As a company we are making good progress on water. I see this at first hand as I sit on our Water Stewardship Steering Group, which has worked hard to measure and understand the impact of our own business operations on local watersheds and the impact of the water footprint of our wider value chain. At CCE we have undertaken Source Water Vulnerability Assessments at each of our factories to assess the potential water risks to our business, the local community and the ecosystem, and developed protection plans.
Recently, our CCE factory in Dongen, Netherlands, was awarded the first ever Gold Level European Water Standard (EWS) Certification, which requires companies to move beyond mere water accountancy towards actively responding to local water challenges. We believe it is critical that businesses embrace a 360° approach to water stewardship. Both this and the Carbon Trust Water Standard indicate that we are moving in the right direction, but we have a long way to go before we achieve our goal of establishing a “water sustainable operation”.
To do so, we will need to push boundaries and work out how to overcome the important trade-off between water and carbon. In terms of water efficiency, we’ve set a stretch target of using 1.2 litres of water to make one litre of product (we are currently at 1.4) – but going beyond could have a significant carbon impact, simply due to the energy required to process and eliminate the remaining waste water. In terms of water replenishment, we’ve promised to return to nature the same amount of water as is used in our products, where we are sourcing from areas of water stress. We’re just getting started. Our partnership with WWF in Great Britain to undertake river restoration work in two English chalk stream rivers is a good first step. But to meet our target we will need to better quantify the various benefits which result from this type of work, including habitat and eco-system improvements, which go beyond a focus on water.

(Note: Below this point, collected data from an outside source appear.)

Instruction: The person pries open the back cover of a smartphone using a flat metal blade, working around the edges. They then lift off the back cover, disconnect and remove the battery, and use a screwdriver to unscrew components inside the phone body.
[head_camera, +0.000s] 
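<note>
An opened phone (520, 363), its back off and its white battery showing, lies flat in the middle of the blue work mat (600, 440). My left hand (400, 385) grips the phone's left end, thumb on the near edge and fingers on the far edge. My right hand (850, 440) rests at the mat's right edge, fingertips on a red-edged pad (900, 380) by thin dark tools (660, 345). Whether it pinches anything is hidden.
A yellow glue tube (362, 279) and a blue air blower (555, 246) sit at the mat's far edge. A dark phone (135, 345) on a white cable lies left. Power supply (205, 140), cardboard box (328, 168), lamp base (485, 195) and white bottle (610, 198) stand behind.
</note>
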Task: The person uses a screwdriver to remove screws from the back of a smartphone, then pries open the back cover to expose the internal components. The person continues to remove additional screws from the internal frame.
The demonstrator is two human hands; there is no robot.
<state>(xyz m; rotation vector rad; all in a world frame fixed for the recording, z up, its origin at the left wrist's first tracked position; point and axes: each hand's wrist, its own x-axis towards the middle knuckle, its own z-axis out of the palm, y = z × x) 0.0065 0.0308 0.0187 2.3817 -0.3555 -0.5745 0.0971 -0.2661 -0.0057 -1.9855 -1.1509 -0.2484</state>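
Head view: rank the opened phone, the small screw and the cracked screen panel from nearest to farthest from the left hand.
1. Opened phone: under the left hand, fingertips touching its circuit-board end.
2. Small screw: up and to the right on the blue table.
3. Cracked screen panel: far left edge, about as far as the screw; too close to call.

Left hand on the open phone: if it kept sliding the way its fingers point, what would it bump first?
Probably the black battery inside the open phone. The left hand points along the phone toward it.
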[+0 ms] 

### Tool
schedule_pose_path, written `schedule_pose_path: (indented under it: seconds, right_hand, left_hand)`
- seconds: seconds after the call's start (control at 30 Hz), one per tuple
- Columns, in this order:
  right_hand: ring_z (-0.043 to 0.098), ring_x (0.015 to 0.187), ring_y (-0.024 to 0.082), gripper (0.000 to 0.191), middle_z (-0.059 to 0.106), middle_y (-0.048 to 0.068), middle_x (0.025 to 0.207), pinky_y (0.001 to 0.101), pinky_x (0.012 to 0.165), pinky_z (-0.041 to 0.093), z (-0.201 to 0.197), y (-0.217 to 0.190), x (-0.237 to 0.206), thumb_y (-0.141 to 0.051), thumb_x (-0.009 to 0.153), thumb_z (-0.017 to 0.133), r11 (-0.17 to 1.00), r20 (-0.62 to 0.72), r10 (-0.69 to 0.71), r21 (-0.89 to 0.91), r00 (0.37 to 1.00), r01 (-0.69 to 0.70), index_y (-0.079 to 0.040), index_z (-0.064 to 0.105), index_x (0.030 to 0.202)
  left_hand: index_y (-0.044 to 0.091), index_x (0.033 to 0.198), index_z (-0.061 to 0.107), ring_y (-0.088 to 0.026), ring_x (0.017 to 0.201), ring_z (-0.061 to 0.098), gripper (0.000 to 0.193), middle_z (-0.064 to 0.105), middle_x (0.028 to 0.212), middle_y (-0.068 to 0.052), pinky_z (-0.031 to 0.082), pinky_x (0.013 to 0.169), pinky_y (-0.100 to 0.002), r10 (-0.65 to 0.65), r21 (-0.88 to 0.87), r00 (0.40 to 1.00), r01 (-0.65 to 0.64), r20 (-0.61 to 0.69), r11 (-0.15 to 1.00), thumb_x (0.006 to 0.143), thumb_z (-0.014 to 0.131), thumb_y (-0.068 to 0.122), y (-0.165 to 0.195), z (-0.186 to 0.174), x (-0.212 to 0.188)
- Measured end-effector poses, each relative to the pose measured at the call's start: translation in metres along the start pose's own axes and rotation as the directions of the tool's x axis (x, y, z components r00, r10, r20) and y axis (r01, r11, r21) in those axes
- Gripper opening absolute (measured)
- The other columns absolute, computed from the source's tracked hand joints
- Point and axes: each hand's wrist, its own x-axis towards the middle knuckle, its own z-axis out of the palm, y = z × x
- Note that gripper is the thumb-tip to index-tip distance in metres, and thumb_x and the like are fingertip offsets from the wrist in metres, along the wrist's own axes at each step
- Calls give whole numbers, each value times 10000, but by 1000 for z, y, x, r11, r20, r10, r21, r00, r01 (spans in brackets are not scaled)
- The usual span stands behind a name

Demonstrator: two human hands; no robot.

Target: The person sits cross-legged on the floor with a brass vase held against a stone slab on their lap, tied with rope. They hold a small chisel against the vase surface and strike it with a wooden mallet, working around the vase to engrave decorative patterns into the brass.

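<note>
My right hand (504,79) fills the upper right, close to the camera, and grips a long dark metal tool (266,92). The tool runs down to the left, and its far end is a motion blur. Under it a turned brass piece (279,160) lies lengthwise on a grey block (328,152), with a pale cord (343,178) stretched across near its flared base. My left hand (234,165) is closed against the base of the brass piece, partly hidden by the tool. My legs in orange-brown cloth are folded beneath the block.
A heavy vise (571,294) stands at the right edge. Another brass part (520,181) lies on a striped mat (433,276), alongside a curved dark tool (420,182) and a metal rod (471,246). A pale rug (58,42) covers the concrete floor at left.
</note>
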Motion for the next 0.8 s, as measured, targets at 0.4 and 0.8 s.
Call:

And what’s next? Technology is already playing an important but how can we push towards the next technological innovation which will assist businesses like ours in years to come? Will it be possible to reach a 1:1 water use ratio? Collaboration and innovation will be required to find answers to these questions, and it will be critical for the business community to be on the front foot in terms of understanding and valuing its use of water.

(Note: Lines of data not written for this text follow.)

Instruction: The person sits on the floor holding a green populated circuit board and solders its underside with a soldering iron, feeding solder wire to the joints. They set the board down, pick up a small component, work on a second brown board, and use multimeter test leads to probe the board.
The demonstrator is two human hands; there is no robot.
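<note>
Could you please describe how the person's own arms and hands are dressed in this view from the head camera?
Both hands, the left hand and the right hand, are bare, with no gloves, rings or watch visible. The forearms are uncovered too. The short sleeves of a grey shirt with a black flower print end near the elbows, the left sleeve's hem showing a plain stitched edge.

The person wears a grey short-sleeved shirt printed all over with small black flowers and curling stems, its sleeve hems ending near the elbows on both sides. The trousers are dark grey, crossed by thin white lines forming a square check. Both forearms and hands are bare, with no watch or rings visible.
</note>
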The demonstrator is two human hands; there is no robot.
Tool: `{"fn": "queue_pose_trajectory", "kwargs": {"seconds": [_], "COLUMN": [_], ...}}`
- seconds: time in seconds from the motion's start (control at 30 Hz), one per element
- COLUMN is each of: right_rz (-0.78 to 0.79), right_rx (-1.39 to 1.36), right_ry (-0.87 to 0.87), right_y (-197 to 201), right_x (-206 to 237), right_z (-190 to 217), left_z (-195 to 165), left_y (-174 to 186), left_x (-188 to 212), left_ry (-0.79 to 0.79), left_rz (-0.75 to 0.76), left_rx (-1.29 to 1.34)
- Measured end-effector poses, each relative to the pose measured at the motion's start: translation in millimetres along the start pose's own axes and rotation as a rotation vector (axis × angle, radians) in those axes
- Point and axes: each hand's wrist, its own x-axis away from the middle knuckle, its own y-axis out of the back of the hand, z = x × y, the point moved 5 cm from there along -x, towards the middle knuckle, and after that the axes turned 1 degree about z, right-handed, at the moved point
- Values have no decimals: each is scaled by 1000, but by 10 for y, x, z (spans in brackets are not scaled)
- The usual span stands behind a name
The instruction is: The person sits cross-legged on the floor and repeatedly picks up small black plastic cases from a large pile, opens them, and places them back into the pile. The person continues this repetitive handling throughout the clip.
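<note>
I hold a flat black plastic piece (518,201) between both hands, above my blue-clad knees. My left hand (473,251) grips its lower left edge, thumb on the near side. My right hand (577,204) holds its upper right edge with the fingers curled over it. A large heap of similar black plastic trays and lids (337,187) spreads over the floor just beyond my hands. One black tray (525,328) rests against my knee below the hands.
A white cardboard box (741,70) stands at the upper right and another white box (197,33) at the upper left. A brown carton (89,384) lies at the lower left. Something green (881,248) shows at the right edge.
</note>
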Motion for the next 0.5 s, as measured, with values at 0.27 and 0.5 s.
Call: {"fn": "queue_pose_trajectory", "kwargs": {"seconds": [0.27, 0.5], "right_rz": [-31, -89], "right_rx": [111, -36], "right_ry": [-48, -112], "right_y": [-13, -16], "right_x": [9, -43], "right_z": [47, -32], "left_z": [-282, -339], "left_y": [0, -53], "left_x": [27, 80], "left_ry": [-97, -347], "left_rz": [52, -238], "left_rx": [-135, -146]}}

This is the first in what will be a series of blogs to provide comment and opinion on the latest developments in the world of sustainability – including policy developments, the latest trends and our successes and challenges here at CCE.
I’d propose an open discussion, so please do send over comments, ideas and contributions. While we are developing the ‘comments’ function on this website you can do so via Twitter to @JoeFranses.
Joe is Director of Corporate Responsibility & Sustainability at Coca-Cola Enterprises (CCE). His role is to continually evolve CCE’s sustainability strategy and to advise CCE on how to put sustainability at the heart of day to day business.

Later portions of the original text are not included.